Work task:
List every line in this data where the string "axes" occurs.

Input data:
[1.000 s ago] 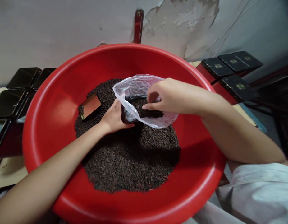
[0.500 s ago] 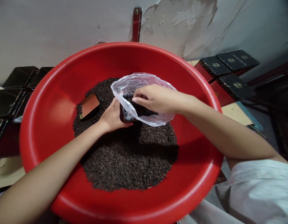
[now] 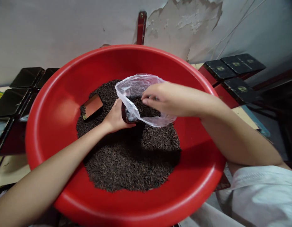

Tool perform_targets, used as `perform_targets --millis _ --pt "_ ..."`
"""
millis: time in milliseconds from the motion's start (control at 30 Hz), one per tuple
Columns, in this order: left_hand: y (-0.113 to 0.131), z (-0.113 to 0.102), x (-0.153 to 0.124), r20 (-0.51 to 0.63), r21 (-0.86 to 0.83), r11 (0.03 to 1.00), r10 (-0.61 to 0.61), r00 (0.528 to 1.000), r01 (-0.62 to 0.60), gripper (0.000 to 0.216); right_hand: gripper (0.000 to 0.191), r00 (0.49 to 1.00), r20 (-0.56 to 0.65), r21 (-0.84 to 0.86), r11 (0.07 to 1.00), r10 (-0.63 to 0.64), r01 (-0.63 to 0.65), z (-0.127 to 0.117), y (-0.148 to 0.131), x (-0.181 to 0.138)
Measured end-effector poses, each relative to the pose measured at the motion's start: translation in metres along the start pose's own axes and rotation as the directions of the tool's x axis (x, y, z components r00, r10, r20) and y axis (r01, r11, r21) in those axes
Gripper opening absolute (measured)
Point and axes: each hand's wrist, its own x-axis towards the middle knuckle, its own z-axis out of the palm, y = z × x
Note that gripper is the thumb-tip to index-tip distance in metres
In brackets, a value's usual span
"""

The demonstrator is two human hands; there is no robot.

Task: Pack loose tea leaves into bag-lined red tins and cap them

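My left hand (image 3: 116, 118) is closed around the side of a dark tin (image 3: 127, 115), holding it over the tea. A clear plastic bag (image 3: 127, 85) lines the tin, its wide mouth spread out above the rim. Dark loose tea leaves (image 3: 146, 108) show inside the bag. My right hand (image 3: 160, 98) is at the bag's mouth with its fingers curled together; whatever they hold is hidden. Beneath both hands, a heap of loose tea (image 3: 129, 173) covers the bottom of a large red basin (image 3: 195, 186). A small rectangular tray or lid (image 3: 93, 107), reddish inside, lies tilted on the heap.
Black-topped tins (image 3: 11, 101) stand at the left of the basin. More red tins with black lids (image 3: 241, 90) stand at the right. Behind the basin, a narrow red strip (image 3: 141, 28) leans against the peeling wall (image 3: 183, 19).
My right hand has risen slightly and shifted right, showing more of the tea in the bag. My left hand still holds the tin. The whole view has shifted a little.
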Motion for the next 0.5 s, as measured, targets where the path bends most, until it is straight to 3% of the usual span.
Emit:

Task response:
Measured end-effector poses, each relative to the pose measured at the motion's start: translation in metres along the start pose's own axes and rotation as the directions of the tool's x axis (x, y, z components r00, r10, r20) and y axis (r01, r11, r21) in those axes
Point and axes: each hand's wrist, its own x-axis towards the middle knuckle, its own z-axis out of the palm, y = z × x

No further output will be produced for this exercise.